You're in a restaurant with a massive charcoal grill: go for the grilled stuff. The broccoli steak, marinated in yakiniku barbecue sauce and red chilli, is a muscular bit of veg that will have you pondering how a cauterised cruciferous could ever taste this good. Another meat-free plate in the form of miso aubergine (surrounded by a paparazzi of pickled shimji mushrooms) tastes like a lovingly tended campfire. The smoky aubey may not be a looker but it's a hot mess we'd happily come back for just on its own. Robata's signature wood-flamed Iberico pork pluma with black pepper and sweet pickled nashi pear shows that chef Lee understands how to make his meats meaty, too.

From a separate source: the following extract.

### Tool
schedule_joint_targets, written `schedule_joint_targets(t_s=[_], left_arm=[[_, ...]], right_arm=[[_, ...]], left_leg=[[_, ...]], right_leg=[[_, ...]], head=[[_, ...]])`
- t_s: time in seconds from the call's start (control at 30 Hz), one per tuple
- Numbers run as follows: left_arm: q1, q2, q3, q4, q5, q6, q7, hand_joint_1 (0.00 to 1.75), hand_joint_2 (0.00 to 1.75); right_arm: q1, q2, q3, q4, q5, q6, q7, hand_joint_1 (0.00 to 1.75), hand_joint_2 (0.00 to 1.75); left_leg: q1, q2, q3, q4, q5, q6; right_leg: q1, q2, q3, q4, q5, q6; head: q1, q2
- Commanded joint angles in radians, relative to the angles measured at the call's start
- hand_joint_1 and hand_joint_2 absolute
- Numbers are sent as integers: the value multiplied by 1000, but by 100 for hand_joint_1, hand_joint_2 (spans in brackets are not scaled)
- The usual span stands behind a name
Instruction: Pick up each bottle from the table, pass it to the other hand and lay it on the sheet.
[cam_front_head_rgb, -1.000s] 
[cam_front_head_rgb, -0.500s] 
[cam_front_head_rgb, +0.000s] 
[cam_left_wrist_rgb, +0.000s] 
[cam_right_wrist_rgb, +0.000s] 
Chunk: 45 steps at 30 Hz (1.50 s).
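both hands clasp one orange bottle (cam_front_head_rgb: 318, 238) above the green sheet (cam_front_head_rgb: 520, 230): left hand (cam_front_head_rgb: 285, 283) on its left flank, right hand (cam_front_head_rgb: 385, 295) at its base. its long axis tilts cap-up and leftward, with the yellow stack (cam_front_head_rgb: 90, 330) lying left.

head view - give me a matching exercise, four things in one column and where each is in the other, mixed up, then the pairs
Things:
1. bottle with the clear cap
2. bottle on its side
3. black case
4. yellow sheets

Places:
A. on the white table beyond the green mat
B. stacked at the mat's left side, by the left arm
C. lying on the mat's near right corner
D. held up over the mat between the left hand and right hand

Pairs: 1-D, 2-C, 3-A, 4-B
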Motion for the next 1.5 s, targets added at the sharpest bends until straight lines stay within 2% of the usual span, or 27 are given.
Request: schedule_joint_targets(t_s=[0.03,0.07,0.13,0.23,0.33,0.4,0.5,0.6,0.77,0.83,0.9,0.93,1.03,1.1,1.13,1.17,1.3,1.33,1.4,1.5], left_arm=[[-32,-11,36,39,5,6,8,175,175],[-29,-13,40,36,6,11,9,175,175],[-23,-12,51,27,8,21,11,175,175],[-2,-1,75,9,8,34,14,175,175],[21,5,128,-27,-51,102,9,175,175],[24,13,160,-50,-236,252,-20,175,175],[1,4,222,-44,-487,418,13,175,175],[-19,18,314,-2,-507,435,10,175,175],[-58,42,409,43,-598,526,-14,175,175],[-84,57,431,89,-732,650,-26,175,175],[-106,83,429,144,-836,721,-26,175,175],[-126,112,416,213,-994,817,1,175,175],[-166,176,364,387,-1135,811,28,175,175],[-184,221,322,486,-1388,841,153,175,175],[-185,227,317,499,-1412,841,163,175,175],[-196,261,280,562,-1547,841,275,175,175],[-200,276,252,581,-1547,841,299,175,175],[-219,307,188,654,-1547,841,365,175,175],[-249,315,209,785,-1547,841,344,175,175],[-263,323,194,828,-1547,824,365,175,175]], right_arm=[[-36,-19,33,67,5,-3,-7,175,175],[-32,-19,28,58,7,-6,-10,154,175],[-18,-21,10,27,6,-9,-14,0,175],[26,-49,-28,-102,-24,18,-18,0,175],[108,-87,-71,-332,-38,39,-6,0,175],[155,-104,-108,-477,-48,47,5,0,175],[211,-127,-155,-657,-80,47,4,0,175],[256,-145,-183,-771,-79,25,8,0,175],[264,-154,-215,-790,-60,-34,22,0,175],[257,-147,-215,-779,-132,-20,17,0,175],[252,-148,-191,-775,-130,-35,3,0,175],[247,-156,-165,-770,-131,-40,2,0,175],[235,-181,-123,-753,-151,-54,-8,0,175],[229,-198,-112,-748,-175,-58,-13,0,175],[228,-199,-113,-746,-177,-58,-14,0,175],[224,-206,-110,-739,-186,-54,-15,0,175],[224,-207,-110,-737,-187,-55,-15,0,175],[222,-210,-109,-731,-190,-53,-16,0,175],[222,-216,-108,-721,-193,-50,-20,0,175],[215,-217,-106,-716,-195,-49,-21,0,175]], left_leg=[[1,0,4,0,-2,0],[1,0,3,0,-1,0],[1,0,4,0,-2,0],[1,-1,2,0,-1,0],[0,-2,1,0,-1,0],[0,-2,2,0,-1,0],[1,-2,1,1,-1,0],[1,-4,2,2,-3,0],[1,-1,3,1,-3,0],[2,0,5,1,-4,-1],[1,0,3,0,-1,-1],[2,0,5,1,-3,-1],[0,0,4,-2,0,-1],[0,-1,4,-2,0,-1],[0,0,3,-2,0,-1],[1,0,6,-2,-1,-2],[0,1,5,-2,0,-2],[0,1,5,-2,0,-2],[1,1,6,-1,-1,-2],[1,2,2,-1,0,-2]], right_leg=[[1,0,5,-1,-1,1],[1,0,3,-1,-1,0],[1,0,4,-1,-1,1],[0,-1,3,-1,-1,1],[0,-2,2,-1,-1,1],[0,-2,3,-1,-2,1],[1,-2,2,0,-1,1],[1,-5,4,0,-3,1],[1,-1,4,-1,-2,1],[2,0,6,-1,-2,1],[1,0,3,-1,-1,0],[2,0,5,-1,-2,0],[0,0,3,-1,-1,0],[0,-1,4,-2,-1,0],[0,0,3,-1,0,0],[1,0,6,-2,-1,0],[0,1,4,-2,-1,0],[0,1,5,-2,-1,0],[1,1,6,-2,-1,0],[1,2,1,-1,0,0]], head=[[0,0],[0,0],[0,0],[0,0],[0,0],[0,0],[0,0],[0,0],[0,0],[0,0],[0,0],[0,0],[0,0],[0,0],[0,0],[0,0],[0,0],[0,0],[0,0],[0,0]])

Each slice of pork sings a song of nice and fire and gives us a bit of a clue us as to why honey bees find getting smoked to shit a form of relaxation.

It's worth noting at this point that plates arrive when they're ready at Robata, so be prepared to have your palate bounce from A-to-Z and back again in a sobriety test of flavour dexterity. In terms of the non-grilled fare, the soft shell crab bao bun had a tad too much going on. Piled high with spicy mayo, green mango, purple shiso, cucumber and red chilli, the soft bun became a condiment vessel if nothing else. The homemade kimchi gyoza, on the other hand, were crisp and chewy proof that while Robata might not be a master of all trades – it's still a dab hand at far more than just one.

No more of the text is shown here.